* [What the task requires] From the entries below, gather every line containing the string "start".

═════ Data for the task

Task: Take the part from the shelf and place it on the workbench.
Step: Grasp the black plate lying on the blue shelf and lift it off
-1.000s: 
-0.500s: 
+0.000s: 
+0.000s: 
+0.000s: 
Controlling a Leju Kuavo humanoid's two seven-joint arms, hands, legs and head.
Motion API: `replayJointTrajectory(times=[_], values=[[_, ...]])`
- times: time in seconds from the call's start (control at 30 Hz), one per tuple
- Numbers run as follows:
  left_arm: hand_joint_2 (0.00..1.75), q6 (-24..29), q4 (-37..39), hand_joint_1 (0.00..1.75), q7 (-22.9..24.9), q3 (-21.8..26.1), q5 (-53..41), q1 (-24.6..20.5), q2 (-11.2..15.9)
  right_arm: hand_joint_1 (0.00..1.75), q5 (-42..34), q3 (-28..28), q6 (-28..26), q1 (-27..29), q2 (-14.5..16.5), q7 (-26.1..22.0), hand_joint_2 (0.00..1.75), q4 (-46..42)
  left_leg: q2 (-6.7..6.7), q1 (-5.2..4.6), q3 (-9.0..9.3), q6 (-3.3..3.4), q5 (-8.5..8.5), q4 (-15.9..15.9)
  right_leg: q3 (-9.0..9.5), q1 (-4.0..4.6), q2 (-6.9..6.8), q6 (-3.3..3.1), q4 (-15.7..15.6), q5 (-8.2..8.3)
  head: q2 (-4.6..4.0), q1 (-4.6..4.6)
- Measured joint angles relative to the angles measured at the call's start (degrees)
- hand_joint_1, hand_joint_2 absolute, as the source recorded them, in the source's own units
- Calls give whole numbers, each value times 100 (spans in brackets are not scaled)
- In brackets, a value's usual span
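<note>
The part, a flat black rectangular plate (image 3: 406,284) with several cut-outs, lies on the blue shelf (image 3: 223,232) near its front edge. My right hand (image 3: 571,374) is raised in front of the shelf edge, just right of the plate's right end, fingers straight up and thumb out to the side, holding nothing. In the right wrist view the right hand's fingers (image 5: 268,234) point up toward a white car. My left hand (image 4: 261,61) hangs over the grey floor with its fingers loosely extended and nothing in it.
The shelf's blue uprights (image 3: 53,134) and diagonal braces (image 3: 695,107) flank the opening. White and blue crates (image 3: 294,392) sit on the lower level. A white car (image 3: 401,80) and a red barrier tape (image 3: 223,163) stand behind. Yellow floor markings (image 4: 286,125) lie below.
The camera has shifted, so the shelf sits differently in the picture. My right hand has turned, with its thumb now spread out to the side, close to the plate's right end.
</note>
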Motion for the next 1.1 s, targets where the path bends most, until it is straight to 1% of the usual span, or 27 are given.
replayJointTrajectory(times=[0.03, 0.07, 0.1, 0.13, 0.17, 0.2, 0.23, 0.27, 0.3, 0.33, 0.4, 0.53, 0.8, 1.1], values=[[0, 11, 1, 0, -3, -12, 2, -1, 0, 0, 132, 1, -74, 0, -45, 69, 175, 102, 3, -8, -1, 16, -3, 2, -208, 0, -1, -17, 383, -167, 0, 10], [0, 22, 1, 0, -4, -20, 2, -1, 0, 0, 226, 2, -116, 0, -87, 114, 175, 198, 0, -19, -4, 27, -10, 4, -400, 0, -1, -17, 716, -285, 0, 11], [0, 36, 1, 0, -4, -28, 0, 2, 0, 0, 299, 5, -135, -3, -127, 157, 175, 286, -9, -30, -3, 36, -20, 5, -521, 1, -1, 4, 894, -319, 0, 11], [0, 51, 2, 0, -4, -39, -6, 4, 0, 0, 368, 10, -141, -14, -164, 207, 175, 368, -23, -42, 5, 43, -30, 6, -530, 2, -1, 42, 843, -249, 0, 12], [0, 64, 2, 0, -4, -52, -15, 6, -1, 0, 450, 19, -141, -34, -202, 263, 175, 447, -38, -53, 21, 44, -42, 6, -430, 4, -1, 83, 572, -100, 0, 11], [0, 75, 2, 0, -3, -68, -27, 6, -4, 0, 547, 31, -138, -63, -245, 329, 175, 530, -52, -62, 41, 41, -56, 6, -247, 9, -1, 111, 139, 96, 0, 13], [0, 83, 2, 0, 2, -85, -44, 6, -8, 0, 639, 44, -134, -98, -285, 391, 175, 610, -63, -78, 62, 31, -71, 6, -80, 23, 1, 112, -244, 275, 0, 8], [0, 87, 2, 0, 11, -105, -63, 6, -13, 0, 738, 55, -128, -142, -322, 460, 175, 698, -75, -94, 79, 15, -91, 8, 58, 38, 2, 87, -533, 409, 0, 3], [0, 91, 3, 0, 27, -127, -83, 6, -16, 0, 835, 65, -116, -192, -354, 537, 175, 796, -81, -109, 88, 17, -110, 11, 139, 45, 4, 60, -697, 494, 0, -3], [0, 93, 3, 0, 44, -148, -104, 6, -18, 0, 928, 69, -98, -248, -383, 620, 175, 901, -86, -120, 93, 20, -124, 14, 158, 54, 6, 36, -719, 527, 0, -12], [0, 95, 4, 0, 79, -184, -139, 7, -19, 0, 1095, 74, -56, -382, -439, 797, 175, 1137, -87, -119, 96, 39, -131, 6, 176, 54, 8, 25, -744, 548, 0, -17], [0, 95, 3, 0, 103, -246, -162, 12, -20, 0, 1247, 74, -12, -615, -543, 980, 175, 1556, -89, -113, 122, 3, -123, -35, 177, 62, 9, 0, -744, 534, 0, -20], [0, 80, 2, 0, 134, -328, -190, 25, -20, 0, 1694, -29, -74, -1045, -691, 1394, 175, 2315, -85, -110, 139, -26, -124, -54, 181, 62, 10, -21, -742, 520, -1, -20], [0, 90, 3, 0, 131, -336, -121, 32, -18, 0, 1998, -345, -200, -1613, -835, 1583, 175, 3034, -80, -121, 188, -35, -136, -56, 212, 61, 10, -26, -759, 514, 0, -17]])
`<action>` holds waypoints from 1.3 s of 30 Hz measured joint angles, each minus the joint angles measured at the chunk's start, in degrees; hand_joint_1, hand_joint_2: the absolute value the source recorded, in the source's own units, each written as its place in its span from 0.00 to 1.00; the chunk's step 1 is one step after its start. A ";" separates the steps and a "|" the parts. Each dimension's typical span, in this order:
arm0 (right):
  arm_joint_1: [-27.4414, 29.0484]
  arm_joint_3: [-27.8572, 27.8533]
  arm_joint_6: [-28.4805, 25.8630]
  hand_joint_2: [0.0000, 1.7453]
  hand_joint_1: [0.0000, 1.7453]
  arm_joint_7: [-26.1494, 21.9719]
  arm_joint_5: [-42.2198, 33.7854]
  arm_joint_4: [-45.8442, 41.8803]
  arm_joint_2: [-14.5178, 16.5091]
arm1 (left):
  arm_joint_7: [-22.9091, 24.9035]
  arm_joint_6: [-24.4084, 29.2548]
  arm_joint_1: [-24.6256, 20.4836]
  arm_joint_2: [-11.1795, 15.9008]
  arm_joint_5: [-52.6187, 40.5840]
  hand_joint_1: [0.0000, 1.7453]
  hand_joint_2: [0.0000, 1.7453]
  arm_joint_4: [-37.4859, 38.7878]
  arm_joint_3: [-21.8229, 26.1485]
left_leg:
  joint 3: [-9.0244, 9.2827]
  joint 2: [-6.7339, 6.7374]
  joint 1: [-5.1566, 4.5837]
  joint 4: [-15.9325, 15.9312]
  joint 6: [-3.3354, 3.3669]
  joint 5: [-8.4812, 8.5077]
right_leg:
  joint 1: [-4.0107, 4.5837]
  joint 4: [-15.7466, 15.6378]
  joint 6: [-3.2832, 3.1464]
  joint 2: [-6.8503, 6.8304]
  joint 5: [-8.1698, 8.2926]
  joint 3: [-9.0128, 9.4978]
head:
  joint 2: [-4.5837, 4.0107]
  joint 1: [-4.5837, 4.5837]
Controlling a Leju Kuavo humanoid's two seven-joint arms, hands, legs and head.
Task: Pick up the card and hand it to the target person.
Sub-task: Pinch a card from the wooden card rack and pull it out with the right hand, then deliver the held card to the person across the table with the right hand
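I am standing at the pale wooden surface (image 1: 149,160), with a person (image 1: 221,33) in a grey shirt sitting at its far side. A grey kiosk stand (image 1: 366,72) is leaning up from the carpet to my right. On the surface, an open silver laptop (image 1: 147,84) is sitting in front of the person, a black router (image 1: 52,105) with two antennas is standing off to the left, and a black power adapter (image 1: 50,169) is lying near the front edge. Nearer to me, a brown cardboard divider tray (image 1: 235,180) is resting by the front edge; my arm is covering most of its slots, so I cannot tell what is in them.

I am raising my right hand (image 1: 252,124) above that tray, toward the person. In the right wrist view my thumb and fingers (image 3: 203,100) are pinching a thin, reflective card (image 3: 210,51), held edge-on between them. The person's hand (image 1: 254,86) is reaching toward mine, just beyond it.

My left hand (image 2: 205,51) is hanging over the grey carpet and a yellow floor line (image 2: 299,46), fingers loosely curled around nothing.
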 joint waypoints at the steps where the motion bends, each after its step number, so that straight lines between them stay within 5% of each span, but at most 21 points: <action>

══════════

* [Exercise response]
- times: time in seconds from the call's start (control at 30 Hz), one per tuple
- Measured joint angles relative to the angles measured at the call's start (degrees)
`<action>` holds waypoints from 1.3 s of 30 Hz measured joint angles, each minus the joint angles measured at the chunk's start, in degrees; hand_joint_1, hand_joint_2: the absolute value the source recorded, in the source's own units, each written as its place in its span from 0.00 to 1.00; the chunk's step 1 is one step after its start. A ";" separates the steps and a "|" the parts. Each dimension's typical span, in this order:

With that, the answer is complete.